Ziqi (自杞國 (自杞国, Zìqǐguó)) was a kingdom established by the Wuman (烏蠻, lit. 'black barbarians', ancestors of Yi people) in southwestern China during the Song dynasty. The territory of Ziqi included parts of modern-day Guizhou, Guangxi and Yunnan provinces of China.

Ziqi was originally one of 37 tribes of the Wuman people in eastern Yunnan. During the Tang dynasty, they were ruled by the Nanzhao Kingdom. The Nanzhao Kingdom collapsed in 937, and Yunnan entered a chaotic transitional period between the Nanzhao and Dali kingdoms. During this time, Wuman tribes split away from Yunnan and moved eastward. Among them, several small kingdoms were established, and Ziqi was the strongest one, gradually defeating others and controlling a large area between Yunnan and the Red River.

At this time, China proper was ruled by the Song dynasty. Ziqi then became one of Song's tributary states. People in the Song dynasty called them Xi Nan Yi (西南夷, "Southwestern Barbarians") along with several other tribes. When Jurchens attacked the Song from the north, Ziqi became an important source of war horses for the Song. During the reign of Axie (1176 - 1205), Ziqi defeated the Dali Kingdom, Luodian and Annan (Lý dynasty) in a series of battles and became the strongest power in southwestern China.

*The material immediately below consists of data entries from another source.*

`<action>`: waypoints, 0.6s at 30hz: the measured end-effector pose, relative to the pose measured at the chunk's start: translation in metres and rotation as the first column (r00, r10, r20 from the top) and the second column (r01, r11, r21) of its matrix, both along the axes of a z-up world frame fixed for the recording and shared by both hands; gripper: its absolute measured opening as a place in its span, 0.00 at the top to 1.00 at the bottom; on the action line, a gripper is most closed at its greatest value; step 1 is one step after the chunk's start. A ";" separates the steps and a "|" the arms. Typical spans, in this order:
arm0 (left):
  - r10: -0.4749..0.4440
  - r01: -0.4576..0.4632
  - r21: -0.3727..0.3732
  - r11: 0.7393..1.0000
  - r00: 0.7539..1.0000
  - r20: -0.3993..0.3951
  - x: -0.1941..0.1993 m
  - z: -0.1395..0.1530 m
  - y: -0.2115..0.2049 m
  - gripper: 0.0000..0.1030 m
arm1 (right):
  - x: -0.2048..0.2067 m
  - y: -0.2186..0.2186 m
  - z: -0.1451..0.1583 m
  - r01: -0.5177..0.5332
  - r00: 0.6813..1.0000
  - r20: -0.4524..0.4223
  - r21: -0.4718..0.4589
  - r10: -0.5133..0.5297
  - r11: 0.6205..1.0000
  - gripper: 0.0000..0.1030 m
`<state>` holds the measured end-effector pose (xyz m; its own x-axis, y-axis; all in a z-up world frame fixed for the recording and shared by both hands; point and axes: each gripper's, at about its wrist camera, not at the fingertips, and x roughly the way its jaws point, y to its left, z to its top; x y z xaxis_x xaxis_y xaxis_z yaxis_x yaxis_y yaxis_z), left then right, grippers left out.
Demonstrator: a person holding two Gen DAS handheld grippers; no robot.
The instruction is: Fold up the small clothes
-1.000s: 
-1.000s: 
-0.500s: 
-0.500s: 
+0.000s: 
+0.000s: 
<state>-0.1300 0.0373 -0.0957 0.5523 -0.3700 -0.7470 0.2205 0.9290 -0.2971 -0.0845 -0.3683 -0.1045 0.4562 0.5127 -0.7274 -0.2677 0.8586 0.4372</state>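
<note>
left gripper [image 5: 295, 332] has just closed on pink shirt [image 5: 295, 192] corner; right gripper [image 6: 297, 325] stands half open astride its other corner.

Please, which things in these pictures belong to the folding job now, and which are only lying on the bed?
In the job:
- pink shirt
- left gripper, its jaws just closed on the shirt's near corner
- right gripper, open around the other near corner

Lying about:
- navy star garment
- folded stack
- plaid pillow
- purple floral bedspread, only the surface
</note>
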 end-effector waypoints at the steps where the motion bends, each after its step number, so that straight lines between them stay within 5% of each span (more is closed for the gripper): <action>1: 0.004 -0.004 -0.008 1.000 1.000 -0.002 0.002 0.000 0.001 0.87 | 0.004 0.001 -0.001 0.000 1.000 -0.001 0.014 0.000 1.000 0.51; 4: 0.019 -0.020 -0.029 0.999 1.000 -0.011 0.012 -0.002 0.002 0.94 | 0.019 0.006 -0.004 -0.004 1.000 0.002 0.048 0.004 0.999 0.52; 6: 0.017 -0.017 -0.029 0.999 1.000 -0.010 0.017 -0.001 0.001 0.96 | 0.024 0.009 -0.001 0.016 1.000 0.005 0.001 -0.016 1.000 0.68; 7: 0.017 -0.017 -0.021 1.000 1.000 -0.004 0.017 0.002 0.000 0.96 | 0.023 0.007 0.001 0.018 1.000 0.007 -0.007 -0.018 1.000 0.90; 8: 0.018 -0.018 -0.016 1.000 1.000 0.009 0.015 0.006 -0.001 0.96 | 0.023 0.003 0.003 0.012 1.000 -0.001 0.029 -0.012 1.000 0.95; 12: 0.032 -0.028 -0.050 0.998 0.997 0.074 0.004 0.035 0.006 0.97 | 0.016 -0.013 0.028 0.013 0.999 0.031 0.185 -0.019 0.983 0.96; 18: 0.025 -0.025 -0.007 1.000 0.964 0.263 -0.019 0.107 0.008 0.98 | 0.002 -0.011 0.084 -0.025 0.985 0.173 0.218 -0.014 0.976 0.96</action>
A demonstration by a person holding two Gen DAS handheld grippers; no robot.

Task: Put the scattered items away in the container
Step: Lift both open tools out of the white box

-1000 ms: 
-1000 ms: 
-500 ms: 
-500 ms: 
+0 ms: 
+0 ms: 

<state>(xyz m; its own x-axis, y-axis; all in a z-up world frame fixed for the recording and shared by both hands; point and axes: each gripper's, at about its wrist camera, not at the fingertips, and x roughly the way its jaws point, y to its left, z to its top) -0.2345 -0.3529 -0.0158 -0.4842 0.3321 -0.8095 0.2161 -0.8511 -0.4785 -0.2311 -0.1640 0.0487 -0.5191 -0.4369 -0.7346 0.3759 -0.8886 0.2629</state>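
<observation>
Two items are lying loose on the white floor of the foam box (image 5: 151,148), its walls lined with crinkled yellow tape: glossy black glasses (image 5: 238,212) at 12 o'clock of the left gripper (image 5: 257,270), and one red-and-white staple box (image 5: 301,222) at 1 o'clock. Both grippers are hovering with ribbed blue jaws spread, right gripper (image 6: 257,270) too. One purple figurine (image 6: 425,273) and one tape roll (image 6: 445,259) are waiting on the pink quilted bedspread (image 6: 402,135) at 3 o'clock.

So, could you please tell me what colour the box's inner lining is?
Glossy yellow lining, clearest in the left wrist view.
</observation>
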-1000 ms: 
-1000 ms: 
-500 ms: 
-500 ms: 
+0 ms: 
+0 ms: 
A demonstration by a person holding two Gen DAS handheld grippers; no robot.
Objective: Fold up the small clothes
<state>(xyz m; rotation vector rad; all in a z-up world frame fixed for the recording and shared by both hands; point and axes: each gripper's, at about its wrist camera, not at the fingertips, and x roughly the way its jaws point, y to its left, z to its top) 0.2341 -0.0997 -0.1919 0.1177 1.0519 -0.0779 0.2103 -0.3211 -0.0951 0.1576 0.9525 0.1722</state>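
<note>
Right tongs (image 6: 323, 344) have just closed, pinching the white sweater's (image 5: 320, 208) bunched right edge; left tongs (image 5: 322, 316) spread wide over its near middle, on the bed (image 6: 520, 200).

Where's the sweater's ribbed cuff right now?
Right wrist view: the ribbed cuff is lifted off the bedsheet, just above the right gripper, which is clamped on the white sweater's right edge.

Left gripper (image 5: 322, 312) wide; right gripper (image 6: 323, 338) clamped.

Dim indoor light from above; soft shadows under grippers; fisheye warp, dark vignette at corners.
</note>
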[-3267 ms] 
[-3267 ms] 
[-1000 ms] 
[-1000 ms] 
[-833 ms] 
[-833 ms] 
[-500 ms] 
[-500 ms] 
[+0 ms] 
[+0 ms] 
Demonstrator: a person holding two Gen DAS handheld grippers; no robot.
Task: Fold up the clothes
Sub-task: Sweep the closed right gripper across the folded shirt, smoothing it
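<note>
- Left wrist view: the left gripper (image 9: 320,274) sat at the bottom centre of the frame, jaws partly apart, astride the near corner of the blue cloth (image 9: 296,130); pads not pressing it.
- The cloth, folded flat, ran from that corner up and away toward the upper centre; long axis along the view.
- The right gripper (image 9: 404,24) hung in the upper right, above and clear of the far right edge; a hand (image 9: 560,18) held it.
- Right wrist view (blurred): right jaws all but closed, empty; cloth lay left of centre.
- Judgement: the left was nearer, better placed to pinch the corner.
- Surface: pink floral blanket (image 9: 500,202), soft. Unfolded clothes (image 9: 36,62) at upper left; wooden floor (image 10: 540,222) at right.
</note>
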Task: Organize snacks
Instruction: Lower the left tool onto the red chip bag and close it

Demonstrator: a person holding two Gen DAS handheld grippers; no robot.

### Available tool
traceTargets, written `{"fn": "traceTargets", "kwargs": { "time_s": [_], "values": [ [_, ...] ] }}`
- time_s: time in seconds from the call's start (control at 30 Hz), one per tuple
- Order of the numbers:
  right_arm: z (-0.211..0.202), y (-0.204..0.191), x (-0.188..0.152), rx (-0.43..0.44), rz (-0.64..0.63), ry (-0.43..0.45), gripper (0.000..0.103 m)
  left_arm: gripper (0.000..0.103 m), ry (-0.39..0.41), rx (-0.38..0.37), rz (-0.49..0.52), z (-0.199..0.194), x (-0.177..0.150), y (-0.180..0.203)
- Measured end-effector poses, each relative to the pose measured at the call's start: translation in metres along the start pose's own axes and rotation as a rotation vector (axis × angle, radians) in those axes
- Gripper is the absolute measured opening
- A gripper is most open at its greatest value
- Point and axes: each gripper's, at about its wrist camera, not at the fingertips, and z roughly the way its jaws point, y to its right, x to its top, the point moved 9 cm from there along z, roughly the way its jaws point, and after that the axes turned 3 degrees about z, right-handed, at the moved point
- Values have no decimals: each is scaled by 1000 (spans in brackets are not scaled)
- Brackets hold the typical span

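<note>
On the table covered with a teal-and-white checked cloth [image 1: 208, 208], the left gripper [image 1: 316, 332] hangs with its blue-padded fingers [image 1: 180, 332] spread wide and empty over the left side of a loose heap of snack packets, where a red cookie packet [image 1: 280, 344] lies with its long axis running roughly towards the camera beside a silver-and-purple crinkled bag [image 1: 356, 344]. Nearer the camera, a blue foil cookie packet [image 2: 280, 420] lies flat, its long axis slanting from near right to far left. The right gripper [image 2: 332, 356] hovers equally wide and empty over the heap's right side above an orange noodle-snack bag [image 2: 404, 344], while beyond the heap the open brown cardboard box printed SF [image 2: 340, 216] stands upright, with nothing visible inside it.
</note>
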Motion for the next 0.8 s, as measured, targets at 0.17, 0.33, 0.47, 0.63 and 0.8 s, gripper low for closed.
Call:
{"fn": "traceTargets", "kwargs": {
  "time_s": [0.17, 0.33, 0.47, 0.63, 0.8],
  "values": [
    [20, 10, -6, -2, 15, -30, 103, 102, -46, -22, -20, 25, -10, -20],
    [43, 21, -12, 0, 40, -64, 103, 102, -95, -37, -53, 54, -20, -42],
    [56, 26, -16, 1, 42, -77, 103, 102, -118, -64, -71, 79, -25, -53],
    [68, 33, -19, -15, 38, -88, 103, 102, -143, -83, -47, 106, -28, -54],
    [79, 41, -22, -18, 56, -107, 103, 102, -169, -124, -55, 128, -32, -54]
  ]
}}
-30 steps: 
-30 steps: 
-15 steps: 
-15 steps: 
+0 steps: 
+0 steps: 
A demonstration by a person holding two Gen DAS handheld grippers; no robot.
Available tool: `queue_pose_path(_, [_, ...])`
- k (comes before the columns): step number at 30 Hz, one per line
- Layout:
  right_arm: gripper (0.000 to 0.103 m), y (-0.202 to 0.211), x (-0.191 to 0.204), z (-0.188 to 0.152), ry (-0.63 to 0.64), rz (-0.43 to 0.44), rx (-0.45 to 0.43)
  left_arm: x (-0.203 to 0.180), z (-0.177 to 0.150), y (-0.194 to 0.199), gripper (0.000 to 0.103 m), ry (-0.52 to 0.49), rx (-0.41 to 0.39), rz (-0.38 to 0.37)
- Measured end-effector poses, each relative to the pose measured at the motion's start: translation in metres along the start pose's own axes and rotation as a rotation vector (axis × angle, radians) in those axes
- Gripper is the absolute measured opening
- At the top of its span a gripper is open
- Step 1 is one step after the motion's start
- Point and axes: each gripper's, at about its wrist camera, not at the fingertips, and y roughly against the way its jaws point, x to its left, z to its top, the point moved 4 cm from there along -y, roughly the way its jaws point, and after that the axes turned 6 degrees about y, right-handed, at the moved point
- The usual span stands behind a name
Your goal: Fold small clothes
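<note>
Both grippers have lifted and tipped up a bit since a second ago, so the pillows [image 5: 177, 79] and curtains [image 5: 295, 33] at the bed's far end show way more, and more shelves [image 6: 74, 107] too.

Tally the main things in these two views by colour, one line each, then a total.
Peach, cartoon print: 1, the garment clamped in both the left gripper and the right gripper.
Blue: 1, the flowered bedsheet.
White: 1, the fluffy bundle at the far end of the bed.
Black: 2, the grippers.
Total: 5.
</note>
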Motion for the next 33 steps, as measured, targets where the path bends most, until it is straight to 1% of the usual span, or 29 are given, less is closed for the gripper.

In 1253, the Mongol Empire annexed the Dali Kingdom and started to invade Ziqi. The Mongols found many maps of Ziqi in Dali and planned strategies based on those maps. With reinforcements from the Song, Ziqi fought hard and caused remarkable casualties to the Mongols, but it was eventually conquered by Mongols in 1259. The territory of Ziqi suffered a massacre by the Mongols.

==List of rulers==
- Ziqi 自杞 (1100 - 1136)
- Awei 阿维 (1136 - 1158)
- Asi 阿巳 (Regent; 1158 - 1162)
- Axie 阿謝 (1176 - 1205)
- Amo 阿摩 (1205 - 1240)
- Naju 郍句 (1240 - 1259)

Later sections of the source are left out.